» Task:
Only the pictures are to be left out; the listing itself is repeated exactly.

» Supplied data:
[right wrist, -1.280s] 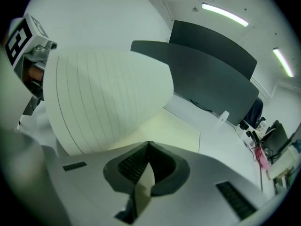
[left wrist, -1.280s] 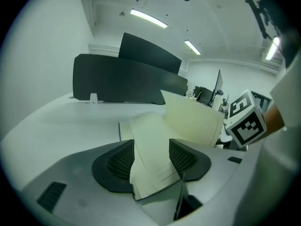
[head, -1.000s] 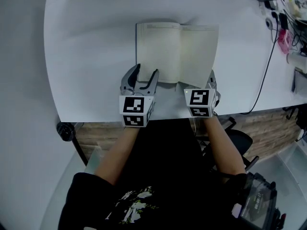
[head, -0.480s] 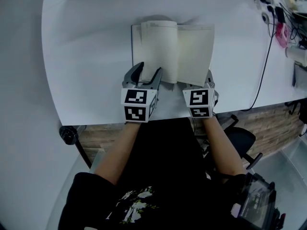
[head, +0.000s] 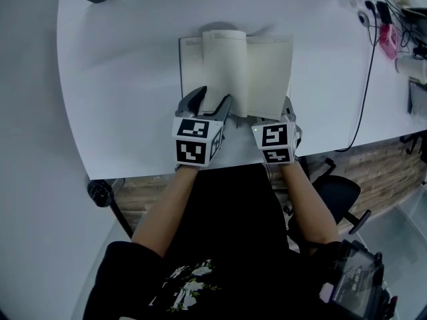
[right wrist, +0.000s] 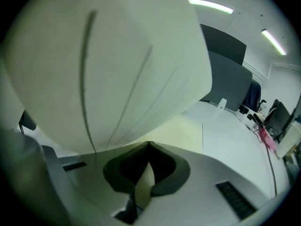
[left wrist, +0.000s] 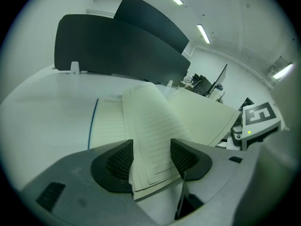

» Answer for this exercise:
[right wrist, -1.280s] 
[left wrist, -1.280s] 
[head, -1.000s] 
[head, -0.480s] 
[head, +0.000s] 
[right wrist, +0.000s] 
[left wrist, +0.000s] 

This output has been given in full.